--- Task description ---
Find the line in the entries below that contains "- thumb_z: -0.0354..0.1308". Repeat it exactly, and every line after it through the line that contains "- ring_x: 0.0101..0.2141".

═════ Data provided ═════

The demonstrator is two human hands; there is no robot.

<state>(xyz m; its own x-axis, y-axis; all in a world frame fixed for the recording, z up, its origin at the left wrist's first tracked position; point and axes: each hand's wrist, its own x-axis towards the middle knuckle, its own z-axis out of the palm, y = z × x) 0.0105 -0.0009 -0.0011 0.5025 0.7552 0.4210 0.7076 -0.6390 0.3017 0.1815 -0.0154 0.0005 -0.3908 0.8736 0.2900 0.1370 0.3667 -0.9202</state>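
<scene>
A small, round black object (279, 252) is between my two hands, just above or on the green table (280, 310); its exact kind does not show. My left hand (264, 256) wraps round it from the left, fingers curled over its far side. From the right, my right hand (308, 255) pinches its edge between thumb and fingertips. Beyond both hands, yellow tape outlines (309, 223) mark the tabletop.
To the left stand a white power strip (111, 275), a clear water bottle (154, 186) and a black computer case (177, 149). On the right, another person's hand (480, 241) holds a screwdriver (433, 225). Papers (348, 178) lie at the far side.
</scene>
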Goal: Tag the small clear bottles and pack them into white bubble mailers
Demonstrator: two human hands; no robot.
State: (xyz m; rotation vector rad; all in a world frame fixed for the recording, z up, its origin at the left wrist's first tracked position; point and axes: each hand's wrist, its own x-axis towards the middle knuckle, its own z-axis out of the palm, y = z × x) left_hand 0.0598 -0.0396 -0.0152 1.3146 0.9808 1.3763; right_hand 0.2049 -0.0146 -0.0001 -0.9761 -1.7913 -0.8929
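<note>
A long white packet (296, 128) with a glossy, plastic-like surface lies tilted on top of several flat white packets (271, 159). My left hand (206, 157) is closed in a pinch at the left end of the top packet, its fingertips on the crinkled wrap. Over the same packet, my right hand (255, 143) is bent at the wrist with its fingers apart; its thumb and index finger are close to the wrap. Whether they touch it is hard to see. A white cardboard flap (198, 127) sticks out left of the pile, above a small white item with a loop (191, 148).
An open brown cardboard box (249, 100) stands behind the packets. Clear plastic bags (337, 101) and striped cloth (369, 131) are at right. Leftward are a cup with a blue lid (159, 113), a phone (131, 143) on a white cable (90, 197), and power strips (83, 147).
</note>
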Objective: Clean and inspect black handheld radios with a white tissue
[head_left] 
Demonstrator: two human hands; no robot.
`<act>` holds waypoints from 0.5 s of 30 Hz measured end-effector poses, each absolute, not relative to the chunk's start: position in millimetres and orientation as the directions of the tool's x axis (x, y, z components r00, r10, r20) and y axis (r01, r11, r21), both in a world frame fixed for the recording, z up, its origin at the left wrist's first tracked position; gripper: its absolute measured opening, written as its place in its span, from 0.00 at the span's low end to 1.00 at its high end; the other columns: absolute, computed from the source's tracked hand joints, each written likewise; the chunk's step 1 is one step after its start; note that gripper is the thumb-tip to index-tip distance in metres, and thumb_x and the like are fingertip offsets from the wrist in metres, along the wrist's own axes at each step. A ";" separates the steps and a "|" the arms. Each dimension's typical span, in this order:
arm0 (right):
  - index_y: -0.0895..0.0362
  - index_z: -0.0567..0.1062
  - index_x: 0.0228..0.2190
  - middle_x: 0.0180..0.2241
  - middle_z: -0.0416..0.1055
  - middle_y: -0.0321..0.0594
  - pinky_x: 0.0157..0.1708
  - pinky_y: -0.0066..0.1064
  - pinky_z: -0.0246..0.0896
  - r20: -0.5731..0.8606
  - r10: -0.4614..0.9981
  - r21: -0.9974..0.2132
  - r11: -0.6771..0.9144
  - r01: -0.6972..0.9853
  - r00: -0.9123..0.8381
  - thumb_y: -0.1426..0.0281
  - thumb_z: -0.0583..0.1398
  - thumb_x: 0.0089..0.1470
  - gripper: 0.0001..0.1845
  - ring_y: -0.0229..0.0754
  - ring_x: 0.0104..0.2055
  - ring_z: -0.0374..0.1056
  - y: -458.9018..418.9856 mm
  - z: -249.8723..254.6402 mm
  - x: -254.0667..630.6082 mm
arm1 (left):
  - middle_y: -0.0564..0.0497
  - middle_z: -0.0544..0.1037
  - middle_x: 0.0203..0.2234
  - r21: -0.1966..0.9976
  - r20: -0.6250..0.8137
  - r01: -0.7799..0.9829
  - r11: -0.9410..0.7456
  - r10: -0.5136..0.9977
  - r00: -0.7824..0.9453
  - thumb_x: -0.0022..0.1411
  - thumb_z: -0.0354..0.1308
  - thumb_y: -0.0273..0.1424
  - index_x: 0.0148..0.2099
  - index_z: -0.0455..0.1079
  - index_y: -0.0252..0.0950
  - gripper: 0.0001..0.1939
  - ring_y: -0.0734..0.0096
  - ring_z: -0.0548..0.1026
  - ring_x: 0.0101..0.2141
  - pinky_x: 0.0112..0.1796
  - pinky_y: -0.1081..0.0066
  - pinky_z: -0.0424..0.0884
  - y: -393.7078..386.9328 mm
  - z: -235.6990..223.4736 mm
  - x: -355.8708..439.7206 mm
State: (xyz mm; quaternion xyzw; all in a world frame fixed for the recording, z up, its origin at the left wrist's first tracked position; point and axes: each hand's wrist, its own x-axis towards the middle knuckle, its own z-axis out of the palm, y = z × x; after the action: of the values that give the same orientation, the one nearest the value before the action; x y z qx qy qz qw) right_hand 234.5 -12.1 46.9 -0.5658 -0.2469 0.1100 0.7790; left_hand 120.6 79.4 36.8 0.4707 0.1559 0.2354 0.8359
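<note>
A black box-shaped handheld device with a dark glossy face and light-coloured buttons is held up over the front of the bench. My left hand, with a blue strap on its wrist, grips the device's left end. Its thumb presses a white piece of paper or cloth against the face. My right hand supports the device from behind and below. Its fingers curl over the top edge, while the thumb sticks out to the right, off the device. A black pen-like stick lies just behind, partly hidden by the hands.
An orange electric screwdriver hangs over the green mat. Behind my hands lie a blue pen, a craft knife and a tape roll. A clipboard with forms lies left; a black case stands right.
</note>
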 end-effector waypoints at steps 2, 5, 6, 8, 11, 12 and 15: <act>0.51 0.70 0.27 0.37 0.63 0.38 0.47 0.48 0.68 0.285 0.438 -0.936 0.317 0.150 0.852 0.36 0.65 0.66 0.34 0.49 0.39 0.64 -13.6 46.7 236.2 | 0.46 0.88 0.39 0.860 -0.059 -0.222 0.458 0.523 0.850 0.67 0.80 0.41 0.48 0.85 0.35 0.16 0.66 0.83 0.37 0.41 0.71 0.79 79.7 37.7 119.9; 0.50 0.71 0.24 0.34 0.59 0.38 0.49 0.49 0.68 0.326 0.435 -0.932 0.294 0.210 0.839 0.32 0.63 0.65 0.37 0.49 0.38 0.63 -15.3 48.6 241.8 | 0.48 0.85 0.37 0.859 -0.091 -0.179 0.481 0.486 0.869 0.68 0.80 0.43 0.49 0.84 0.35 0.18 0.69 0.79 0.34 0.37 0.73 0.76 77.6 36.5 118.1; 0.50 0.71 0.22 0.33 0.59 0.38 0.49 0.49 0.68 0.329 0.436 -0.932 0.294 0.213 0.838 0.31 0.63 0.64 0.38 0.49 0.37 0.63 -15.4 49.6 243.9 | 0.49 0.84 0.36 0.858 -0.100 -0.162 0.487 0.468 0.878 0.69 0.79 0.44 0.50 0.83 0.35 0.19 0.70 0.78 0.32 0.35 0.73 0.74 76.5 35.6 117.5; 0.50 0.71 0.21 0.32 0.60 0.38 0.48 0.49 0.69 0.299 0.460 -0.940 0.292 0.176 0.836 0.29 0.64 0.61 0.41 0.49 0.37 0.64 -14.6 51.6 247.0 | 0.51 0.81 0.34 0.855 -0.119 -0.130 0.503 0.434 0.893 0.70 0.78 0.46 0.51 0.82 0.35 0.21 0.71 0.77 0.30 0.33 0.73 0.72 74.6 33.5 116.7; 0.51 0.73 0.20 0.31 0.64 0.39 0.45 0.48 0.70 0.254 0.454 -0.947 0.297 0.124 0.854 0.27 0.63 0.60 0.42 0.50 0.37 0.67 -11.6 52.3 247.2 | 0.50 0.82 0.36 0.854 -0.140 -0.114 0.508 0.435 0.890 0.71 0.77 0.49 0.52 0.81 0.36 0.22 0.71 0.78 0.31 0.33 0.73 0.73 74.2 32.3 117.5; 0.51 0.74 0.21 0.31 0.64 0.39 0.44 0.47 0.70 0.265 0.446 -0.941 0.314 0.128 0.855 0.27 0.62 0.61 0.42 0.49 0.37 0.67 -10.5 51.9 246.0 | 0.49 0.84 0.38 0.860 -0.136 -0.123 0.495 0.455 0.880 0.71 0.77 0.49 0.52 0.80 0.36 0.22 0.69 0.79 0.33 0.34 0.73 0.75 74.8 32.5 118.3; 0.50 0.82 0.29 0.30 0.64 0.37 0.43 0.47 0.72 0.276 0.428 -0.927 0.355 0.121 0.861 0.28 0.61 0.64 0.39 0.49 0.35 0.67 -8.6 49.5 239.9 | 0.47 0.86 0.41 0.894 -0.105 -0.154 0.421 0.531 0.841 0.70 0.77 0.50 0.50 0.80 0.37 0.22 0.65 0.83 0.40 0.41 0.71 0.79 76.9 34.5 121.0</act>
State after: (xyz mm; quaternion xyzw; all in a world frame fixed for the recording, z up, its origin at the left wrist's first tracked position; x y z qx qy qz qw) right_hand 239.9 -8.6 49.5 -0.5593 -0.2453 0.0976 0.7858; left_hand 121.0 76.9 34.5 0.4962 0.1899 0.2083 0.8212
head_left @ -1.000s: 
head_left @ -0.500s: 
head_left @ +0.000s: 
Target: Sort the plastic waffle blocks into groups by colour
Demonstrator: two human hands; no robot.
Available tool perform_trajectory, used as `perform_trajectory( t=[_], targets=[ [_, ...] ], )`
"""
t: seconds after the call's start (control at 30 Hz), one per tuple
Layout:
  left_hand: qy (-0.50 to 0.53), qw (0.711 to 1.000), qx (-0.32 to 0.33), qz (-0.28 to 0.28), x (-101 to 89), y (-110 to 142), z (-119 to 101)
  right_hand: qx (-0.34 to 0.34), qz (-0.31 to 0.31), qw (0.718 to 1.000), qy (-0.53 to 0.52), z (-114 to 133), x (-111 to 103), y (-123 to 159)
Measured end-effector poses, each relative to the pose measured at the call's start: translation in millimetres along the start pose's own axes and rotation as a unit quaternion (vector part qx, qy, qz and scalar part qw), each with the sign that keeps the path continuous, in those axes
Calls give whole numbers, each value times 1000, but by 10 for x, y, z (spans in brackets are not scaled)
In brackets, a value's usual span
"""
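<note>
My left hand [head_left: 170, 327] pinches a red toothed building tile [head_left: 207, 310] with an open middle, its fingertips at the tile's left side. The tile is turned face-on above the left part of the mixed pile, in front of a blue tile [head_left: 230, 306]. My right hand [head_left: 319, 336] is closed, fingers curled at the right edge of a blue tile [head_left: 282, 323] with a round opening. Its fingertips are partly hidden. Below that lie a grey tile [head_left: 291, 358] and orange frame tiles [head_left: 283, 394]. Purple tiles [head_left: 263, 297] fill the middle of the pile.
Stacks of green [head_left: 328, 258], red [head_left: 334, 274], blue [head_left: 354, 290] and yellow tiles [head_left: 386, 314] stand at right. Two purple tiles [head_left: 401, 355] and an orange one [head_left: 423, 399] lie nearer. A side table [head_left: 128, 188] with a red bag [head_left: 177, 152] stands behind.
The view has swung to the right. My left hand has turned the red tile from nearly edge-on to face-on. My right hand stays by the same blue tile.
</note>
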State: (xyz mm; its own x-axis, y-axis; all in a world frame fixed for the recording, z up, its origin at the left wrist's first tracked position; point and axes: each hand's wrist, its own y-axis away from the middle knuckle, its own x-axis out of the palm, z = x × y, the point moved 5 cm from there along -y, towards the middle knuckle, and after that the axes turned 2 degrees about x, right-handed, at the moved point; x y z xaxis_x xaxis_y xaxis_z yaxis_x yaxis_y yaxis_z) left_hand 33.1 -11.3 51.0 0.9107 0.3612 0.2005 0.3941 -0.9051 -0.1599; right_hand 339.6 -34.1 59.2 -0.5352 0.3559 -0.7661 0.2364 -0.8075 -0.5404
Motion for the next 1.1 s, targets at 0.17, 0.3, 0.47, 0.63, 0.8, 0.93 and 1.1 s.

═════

--- Answer box ---
  - thumb_z: -0.0354..0.1308
  - thumb_y: -0.0273..0.1424
  - index_x: 0.0148..0.2099
  - index_z: -0.0455..0.1079
  - index_y: -0.0252..0.0950
  - gripper: 0.0001..0.1939
  - ring_y: -0.0734..0.0096
  - ring_z: -0.0548..0.1026
  - ring_x: 0.0101..0.2141

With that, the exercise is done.